» **Assignment**: The material below holds pictures; leave them out, and copy exactly, and only, the lines from the one with "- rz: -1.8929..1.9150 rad" through the last.

Segment Open

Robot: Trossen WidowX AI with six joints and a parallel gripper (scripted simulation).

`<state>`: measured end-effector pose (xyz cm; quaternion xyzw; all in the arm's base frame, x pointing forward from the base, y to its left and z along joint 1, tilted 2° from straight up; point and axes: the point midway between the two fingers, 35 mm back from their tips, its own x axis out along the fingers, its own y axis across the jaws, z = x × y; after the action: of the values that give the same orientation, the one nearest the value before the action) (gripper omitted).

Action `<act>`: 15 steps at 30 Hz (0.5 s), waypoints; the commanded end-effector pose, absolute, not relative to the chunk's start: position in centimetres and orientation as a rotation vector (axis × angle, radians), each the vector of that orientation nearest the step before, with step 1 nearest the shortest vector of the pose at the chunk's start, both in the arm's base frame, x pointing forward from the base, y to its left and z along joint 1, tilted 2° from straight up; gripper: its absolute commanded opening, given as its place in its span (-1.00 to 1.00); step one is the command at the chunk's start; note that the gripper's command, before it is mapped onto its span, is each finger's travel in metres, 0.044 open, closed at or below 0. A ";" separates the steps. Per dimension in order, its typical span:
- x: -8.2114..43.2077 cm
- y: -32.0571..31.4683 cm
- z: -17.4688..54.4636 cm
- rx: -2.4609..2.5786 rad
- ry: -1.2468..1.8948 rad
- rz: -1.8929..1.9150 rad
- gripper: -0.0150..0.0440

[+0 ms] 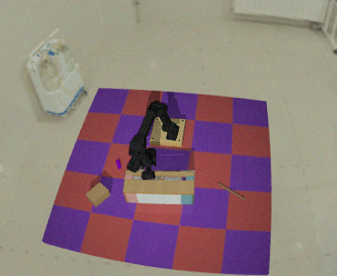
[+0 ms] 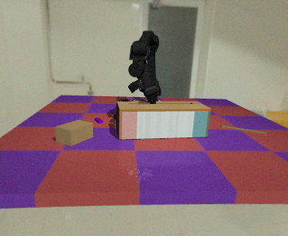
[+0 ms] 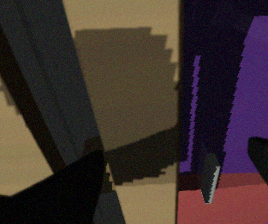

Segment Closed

» **Solution**:
- rz: -1.8929..1.9150 rad
- gripper: -0.0150..0.0440

[+0 ms] 
[+0 ms] 
[+0 ms] 

The output is finished, and nothing else is needed.